Complexité des rapports interpalestiniens

Le réalisateur, Ameen Nayfeh, qui réside à Ramallah et dont c’est le premier fil, s’est inspiré de sa vie quotidienne ainsi que des témoignages de son entourage pour raconter ces petits faits qui rendent la vie quotidienne lourde d’obstacles. Mais ce n’est pas un film militant ; il est parsemé de détails révélant aussi les méfiances et défiances des Palestiniens entre eux, dévoilant des mentalités différentes selon qu’on affiche une plaque d’immatriculation de voiture des territoires occupés, ou bien celle qui permet de circuler aussi en Israël, parce que le lieu de résidence est Jérusalem — ce qui est le cas de l’épouse de Moustafa.

Ainsi, lorsque Moustafa s’écrie, dans un moment d’énervement vis-à-vis de ses compagnons de route à propos de la jeune femme allemande, que si elle est juive — ce qui est fort probable —, cela ne fait pas d’elle une coupable pour autant, cela apporte un point de vue qui n’est pas manichéen.

Solange Poulet, l’membre de l’équipe de programmation du festival Aflam, raconte que le distributeur Shellac — qui est plutôt spécialisé dans les films d’art et d’essai — a décidé de soutenir ce film populaire, d’une trame narrative classique, car il avait été séduit par le propos qui « parle de la question palestinienne et du conflit avec Israël sans l’évoquer de front ». Et elle rajoute que par la suggestion, implicitement, ce film nous raconte la complexité des rapports entre les Palestiniens.

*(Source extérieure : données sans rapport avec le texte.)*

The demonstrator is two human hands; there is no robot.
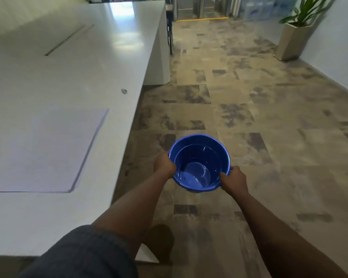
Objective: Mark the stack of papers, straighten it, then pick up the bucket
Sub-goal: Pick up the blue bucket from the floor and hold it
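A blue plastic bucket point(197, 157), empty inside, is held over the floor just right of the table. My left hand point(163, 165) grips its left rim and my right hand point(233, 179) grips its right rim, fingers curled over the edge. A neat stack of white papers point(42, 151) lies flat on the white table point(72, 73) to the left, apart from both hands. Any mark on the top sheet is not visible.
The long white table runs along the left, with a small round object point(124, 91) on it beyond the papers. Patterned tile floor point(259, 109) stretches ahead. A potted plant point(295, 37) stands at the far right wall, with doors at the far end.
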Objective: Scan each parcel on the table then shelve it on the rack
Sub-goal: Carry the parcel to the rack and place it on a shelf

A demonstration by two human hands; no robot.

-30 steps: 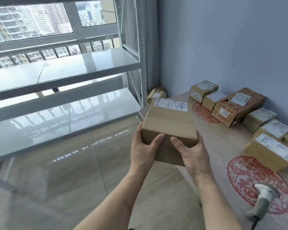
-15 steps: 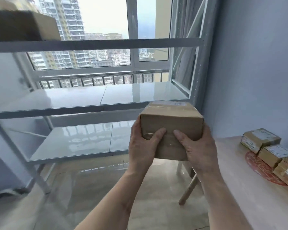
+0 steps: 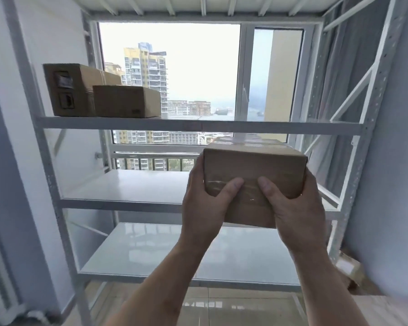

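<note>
**Both hands hold a parcel up before the rack**

Both hands carry one brown cardboard parcel (image 3: 254, 171) in mid-air, and I see it from the near side. My left hand (image 3: 204, 203) wraps the parcel's left end, its thumb laid across the taped front face; my right hand (image 3: 297, 208) does the same at the right end, thumb pointing inward. The two thumbs lie near each other on the glossy tape but do not touch. The remaining fingers are hidden behind and under the box, so I cannot tell just how they lie.

I see the parcel held level, in front of the white metal rack (image 3: 198, 125), between the shelf edge above it and the middle shelf (image 3: 127, 187) below. It rests on neither.

On the upper shelf, at the left, stand two more cardboard boxes: a taller one (image 3: 66, 90) with dark markings on its near face, and a lower one (image 3: 125, 101) just beside it to the right.

Behind the rack is a window (image 3: 198, 74) with tower blocks beyond. A lower glossy shelf (image 3: 139, 252) sits beneath my forearms.
</note>
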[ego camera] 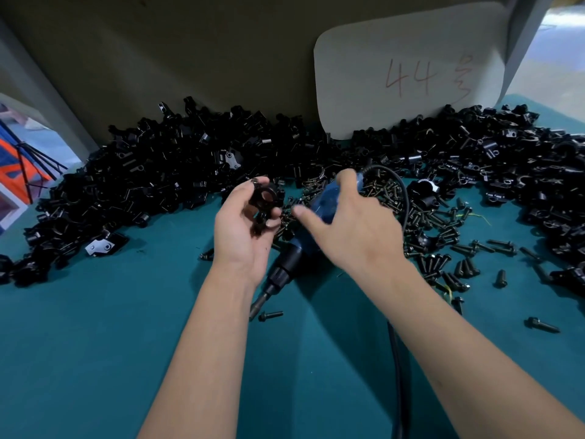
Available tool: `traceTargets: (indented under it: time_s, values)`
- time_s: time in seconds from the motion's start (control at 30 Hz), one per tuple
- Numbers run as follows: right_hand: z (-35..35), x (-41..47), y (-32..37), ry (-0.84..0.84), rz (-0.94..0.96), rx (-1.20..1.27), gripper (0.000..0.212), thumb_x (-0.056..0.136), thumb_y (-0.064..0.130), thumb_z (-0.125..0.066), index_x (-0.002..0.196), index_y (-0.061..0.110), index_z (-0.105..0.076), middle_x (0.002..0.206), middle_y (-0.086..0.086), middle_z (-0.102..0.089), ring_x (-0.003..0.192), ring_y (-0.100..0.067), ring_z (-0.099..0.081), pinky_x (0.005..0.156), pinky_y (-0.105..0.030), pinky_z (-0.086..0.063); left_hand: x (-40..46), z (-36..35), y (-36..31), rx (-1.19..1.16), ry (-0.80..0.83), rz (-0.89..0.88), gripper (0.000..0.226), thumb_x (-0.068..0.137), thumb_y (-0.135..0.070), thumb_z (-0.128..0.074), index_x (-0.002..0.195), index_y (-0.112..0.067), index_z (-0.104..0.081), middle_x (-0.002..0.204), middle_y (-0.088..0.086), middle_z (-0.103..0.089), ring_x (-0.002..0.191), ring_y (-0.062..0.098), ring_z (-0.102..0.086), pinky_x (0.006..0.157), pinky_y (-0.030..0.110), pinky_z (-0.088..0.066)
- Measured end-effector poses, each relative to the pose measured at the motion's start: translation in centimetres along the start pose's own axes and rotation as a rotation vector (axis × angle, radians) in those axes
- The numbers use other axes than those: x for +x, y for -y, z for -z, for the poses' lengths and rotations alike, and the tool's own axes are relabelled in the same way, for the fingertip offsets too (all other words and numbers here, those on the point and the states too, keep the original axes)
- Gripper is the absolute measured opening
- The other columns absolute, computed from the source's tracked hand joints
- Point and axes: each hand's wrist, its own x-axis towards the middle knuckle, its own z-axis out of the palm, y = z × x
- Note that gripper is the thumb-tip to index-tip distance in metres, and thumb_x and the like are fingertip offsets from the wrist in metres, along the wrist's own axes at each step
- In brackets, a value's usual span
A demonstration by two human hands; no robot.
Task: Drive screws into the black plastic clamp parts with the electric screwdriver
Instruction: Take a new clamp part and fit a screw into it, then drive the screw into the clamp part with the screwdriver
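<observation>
The left hand [243,223] pinched a black clamp part [265,198] at its fingertips above the teal desk [95,343], with the heap of unworked clamp parts [152,172] behind it. The right hand [351,223] lay curled over the blue electric screwdriver [296,248], which rested on the desk, bit toward the wearer, beside loose screws [443,236]. The light pinch risked letting the part twist or drop under driving torque; the cord [397,359] might snag the screws.
</observation>
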Motion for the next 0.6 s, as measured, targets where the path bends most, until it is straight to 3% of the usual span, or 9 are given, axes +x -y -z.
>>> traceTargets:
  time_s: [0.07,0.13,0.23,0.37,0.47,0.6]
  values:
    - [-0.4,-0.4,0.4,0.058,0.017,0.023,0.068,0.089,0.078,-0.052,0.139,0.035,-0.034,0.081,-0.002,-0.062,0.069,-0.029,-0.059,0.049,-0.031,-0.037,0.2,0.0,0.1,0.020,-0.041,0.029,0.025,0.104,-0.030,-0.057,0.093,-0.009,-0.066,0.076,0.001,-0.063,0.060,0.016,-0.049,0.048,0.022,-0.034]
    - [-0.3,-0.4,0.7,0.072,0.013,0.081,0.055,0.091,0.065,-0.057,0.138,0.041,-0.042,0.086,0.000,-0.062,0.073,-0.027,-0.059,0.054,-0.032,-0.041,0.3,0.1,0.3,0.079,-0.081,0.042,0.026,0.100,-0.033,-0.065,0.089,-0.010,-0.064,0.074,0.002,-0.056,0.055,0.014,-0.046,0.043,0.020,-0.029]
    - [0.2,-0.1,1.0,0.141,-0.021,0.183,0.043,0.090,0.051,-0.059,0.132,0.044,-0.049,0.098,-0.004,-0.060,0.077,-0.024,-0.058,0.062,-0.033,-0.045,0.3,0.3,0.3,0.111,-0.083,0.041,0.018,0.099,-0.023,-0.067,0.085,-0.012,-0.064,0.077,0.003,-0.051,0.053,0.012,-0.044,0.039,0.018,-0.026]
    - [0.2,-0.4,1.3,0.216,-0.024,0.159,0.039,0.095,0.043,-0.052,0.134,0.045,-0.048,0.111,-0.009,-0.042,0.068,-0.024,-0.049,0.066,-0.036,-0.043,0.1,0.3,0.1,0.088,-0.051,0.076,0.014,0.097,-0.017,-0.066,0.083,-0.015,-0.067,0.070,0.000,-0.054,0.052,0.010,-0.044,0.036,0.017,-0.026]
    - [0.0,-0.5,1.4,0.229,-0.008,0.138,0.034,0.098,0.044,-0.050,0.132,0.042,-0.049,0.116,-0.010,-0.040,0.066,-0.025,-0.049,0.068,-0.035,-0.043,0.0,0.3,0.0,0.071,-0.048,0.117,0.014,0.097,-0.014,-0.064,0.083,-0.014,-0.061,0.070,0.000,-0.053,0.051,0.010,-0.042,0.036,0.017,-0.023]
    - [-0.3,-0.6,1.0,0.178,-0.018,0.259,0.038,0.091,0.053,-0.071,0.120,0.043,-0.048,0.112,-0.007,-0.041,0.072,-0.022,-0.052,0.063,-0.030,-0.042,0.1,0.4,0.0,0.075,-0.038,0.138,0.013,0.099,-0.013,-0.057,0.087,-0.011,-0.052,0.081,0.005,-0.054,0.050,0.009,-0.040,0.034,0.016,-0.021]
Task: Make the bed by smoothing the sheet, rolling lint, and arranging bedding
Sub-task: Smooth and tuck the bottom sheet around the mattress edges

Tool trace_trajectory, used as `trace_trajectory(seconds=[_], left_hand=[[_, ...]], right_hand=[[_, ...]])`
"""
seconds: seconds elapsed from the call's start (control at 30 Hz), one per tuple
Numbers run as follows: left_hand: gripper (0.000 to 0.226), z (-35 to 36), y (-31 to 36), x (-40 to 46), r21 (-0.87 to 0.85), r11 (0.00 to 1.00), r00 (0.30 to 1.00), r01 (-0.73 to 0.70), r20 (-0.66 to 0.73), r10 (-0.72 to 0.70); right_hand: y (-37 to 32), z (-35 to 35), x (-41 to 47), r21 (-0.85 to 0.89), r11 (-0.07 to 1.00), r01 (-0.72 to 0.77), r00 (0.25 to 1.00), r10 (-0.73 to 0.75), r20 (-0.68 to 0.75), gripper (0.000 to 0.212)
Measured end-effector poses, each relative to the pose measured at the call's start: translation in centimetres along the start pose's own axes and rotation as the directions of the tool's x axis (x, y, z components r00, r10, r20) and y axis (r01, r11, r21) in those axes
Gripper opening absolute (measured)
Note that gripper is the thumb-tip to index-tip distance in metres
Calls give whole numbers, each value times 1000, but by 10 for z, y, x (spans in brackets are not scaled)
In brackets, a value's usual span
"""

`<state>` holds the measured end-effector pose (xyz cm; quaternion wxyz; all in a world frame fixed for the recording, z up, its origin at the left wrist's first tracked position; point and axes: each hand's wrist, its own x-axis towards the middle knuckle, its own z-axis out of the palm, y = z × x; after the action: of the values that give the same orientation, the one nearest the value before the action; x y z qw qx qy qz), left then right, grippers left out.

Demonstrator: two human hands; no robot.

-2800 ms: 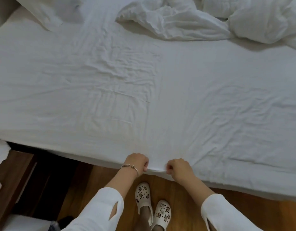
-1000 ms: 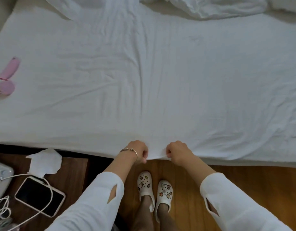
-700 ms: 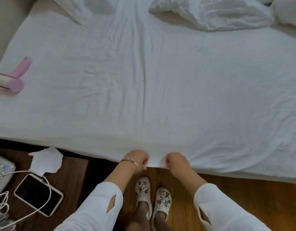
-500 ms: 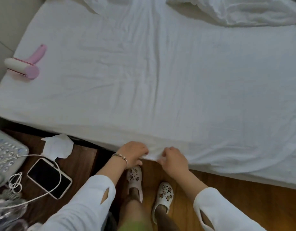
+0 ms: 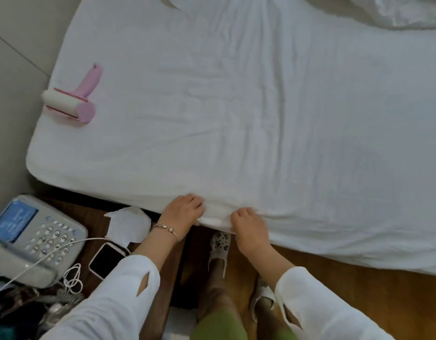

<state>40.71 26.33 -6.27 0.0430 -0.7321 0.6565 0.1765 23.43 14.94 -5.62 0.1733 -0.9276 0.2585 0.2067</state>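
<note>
A white sheet (image 5: 261, 119) covers the mattress, faintly creased in lines running toward me. My left hand (image 5: 183, 213) and my right hand (image 5: 248, 225) both grip the sheet's near edge, fingers curled into the fabric, a short gap between them. A pink lint roller (image 5: 73, 99) with a white roll lies on the sheet near the left corner of the bed. A bunched white duvet (image 5: 398, 11) sits at the far right.
A wooden bedside table (image 5: 94, 217) at the left carries a desk phone (image 5: 30, 239), a smartphone (image 5: 106, 262) with a white cable, and a crumpled tissue (image 5: 128, 224). A beige wall runs along the left. My feet in white clogs stand on the wooden floor (image 5: 359, 285).
The view swung left, bringing the lint roller and bedside table into sight. Both hands kept hold of the sheet's edge and shifted left along it; the creases look flatter than before.
</note>
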Motion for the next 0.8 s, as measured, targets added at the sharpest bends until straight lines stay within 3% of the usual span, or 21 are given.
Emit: trace_trajectory(seconds=[0.17, 0.23, 0.37, 0.63, 0.73, 0.8], left_hand=[[16, -21, -8, 8, -208, 962, 970, 176, 203, -133], [12, -22, -12, 7, -281, 916, 911, 288, 377, -170], [13, -14, -6, 9, -277, 898, 852, 341, 496, -171], [13, -4, -3, 9, -236, 923, 852, 304, 500, -153], [19, -16, -13, 6, -325, 899, 856, 293, 507, -96], [20, -26, -26, 3, -335, 881, 882, 335, 440, -169]], right_hand=[[5, -13, 2, 195, 971, -139, 986, 118, 115, 2], [6, -19, 7, 274, 940, -204, 967, 149, 208, 4], [4, -14, 13, 205, 961, -187, 939, 114, 324, 13], [-6, -18, 22, 25, 994, -107, 906, 87, 414, 21], [-12, -30, 27, 25, 994, -105, 923, 88, 373, 35], [-18, -37, 32, 84, 992, -90, 957, 63, 282, 34]])
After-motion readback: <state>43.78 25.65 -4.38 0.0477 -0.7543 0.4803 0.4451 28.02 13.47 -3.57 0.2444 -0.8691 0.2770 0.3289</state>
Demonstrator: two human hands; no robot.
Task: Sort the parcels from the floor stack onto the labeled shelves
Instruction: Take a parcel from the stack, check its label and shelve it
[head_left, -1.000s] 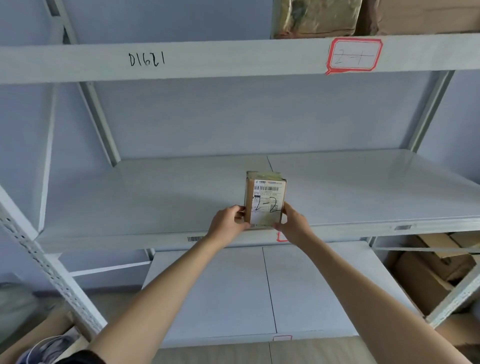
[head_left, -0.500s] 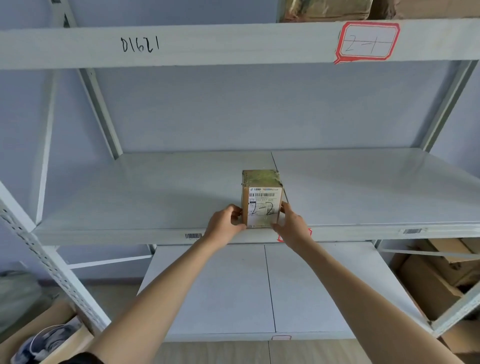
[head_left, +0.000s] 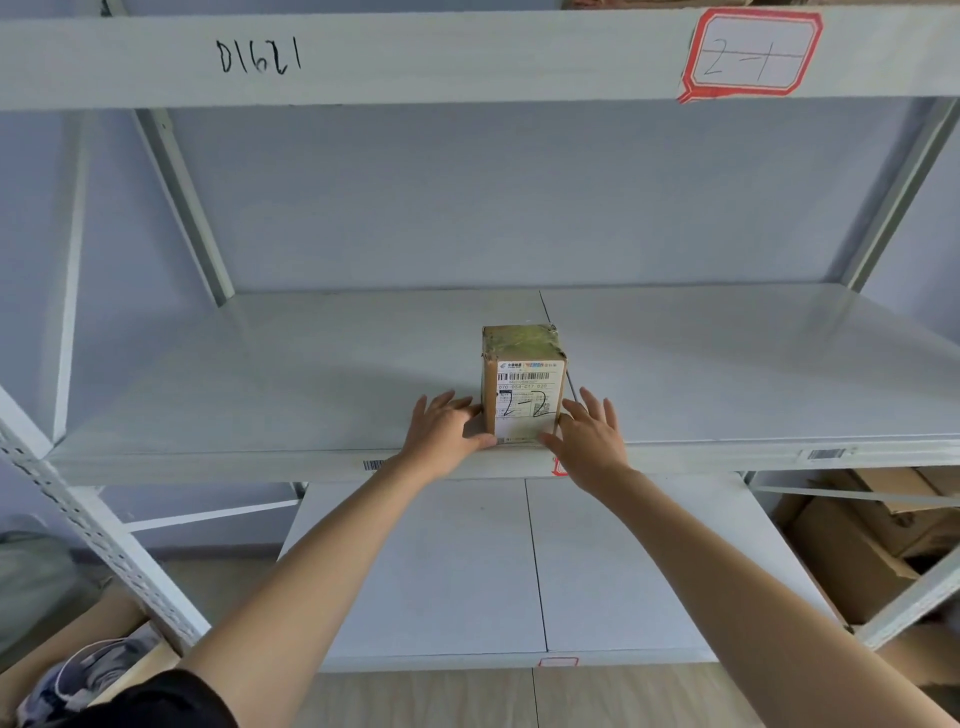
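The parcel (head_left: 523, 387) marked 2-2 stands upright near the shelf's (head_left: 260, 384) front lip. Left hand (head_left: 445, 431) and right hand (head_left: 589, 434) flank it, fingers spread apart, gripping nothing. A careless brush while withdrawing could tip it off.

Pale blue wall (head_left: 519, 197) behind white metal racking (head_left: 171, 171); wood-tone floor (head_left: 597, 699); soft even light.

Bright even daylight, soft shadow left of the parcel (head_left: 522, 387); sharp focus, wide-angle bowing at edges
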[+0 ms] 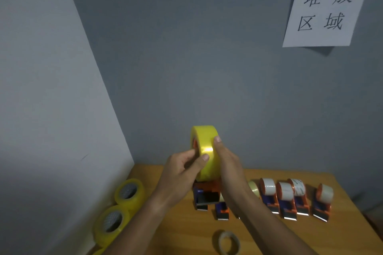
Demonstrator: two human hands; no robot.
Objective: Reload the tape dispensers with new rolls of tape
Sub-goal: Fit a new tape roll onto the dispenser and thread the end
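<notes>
A: Big picture first: wooden table (259, 232) under everything, and you've got the yellow tape roll (204, 151) lifted above it, sitting on the orange-and-blue dispenser (207, 193).

B: Hands?

A: Your left hand (182, 174) pinches the roll's near edge; your right hand (228, 163) wraps its right side. Right of that dispenser, four loaded dispensers (290, 198). Left, spare yellow rolls (120, 207).

B: Smallest?

A: An empty core (229, 242), nearer you.
</notes>
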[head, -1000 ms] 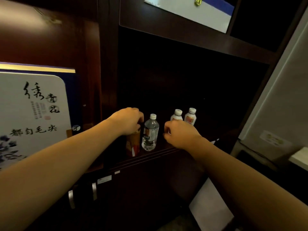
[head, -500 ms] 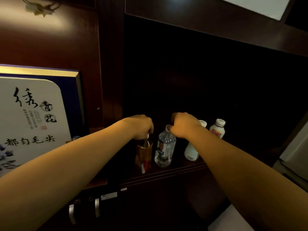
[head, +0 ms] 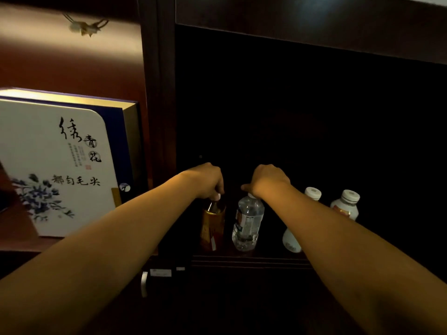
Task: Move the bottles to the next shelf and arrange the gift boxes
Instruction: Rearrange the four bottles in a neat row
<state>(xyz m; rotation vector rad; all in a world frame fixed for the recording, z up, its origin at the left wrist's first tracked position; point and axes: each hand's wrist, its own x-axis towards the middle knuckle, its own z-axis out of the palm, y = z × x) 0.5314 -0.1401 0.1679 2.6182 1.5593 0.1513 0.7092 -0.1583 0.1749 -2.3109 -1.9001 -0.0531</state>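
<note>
Bottles stand in a row on the dark right-hand shelf: the left hand (head: 208,181) is closed over the cap of the amber bottle (head: 212,226), the right hand (head: 268,181) over the cap of the clear water bottle (head: 248,222), with two white bottles (head: 344,205) further right. Both held bottles appear full, hence fairly heavy, and smooth-walled; a cap-only hold may slip, so gripping lower on the neck is advised. The gift box (head: 60,165) stands upright in the left compartment.

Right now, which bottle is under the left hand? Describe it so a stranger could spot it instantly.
Look in the dark shelf bay right of the white gift box. Four bottles stand along its front edge; take the leftmost, the amber bottle, with the left hand over its top. Beside it stands a clear water bottle; the other two are white.
</note>
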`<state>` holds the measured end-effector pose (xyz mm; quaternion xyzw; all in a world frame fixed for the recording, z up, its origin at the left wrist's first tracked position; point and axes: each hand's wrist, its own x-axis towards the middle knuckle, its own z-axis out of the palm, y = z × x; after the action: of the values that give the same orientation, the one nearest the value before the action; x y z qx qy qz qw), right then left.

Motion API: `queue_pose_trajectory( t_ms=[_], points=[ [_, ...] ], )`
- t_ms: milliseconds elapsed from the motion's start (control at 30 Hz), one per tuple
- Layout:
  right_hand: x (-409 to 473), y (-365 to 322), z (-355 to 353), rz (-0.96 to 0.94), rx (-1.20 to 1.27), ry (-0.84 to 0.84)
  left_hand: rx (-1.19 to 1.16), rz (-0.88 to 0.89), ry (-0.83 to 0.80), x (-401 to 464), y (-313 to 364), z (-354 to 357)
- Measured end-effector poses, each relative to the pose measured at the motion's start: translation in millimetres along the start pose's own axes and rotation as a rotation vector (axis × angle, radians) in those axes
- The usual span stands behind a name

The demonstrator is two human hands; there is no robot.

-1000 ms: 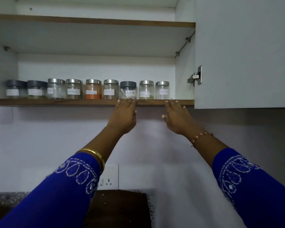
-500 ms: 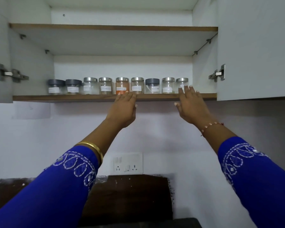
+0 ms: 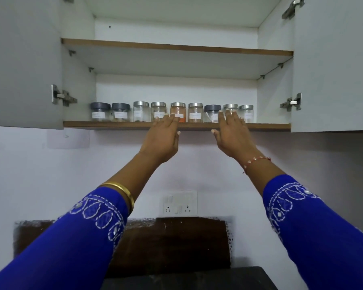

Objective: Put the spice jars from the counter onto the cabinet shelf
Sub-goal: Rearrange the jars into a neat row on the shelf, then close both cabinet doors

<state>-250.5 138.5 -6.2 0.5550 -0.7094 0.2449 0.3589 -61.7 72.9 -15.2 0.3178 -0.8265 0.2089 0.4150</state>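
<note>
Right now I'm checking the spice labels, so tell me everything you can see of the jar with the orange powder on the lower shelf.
The clear glass jar of orange powder stands upright, fifth from the left among nine on the brown-edged lower shelf. It has a shiny metal lid and a white label, unreadable here. The left hand, fingers straight, overlaps its lower front; contact cannot be confirmed.
</note>
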Motion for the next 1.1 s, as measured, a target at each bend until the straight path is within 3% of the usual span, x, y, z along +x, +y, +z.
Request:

Le propos de 200 mètres, malgré les maladresses du film, est de faire connaître à un public le plus large possible la réalité de la Palestine. Pour Ameen Nayfeh, « Les Israéliens ne comprennent pas grand-chose à notre quotidien, même les mieux intentionnés ». Deux cents mètres pour un Israélien, ce n’est pas la même distance ni le même temps que pour un Palestinien sur sa terre.